The listing is to be reproduced exactly, excluding its pictures.

____________

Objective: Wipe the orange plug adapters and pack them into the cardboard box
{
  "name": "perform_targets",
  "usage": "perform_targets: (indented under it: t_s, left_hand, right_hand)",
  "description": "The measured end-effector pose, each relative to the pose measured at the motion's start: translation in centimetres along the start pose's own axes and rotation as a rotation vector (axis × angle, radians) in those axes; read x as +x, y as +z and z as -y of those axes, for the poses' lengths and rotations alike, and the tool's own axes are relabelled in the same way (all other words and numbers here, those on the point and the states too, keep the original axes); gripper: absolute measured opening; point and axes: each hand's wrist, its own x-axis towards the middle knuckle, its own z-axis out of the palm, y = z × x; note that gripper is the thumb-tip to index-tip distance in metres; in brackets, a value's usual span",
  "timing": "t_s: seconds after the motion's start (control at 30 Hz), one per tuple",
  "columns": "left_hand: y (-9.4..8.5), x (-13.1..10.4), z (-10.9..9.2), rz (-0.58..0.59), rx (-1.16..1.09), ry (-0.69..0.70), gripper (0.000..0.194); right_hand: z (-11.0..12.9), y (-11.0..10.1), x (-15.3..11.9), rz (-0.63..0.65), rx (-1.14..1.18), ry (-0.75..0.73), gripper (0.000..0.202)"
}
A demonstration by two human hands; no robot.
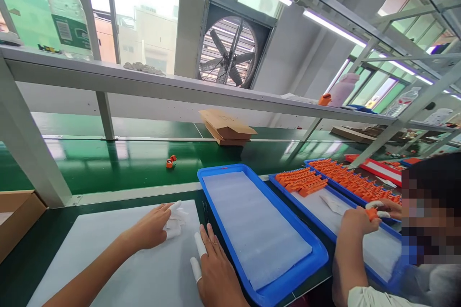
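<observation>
My left hand (153,228) rests fingertips-down on loose white finger cots (175,223) on the tabletop (118,259), holding nothing. My right hand (216,273), flat and empty, wears two cots. The blue tray (288,276) at 2 o'clock holds only foam; loading looks unstarted.

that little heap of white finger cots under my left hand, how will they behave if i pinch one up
The finger cots look thin and crumpled, so probably floppy and very light, apt to cling together. Your left hand touches the pile on the white sheet; they likely will not roll. The right hand wears some on two fingers, suggesting stretch.
</observation>
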Motion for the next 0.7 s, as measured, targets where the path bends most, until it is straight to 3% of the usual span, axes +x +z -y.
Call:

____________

## WRITTEN RESPONSE
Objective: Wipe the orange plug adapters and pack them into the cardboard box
{
  "name": "perform_targets",
  "usage": "perform_targets: (indented under it: t_s, left_hand, right_hand)",
  "description": "The measured end-effector pose, each relative to the pose measured at the motion's start: translation in centimetres along the start pose's own axes and rotation as a rotation vector (axis × angle, radians) in those axes; read x as +x, y as +z and z as -y of those axes, for the poses' lengths and rotations alike, and the tool's own axes are relabelled in the same way (all other words and numbers here, those on the point and the states too, keep the original axes); gripper: absolute measured opening; point and axes: each hand's wrist, its own x-axis towards the middle knuckle, its own z-axis out of the palm, y = z × x; note that gripper is the thumb-tip to index-tip distance in metres; in brackets, a value's usual span",
  "timing": "t_s: seconds after the motion's start (control at 30 Hz), one per tuple",
  "columns": "left_hand: y (-9.4..8.5), x (-13.1..10.4), z (-10.9..9.2), rz (-0.58..0.59), rx (-1.16..1.09), ry (-0.69..0.70), gripper (0.000..0.194); right_hand: z (-11.0..12.9), y (-11.0..10.1), x (-15.3..11.9), rz (-0.63..0.65), rx (-1.14..1.18), ry (-0.75..0.73), gripper (0.000..0.202)"
}
A demonstration by two human hands; no robot.
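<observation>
My left hand (153,228) rests fingertips-down on loose white finger cots (175,223) on the tabletop (118,259), holding nothing. My right hand (216,273), flat and empty, wears two cots. The blue tray (288,276) at 2 o'clock holds only foam; loading looks unstarted.

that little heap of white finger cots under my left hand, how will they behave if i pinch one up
The finger cots look thin and crumpled, so probably floppy and very light, apt to cling together. Your left hand touches the pile on the white sheet; they likely will not roll. The right hand wears some on two fingers, suggesting stretch.
</observation>
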Motion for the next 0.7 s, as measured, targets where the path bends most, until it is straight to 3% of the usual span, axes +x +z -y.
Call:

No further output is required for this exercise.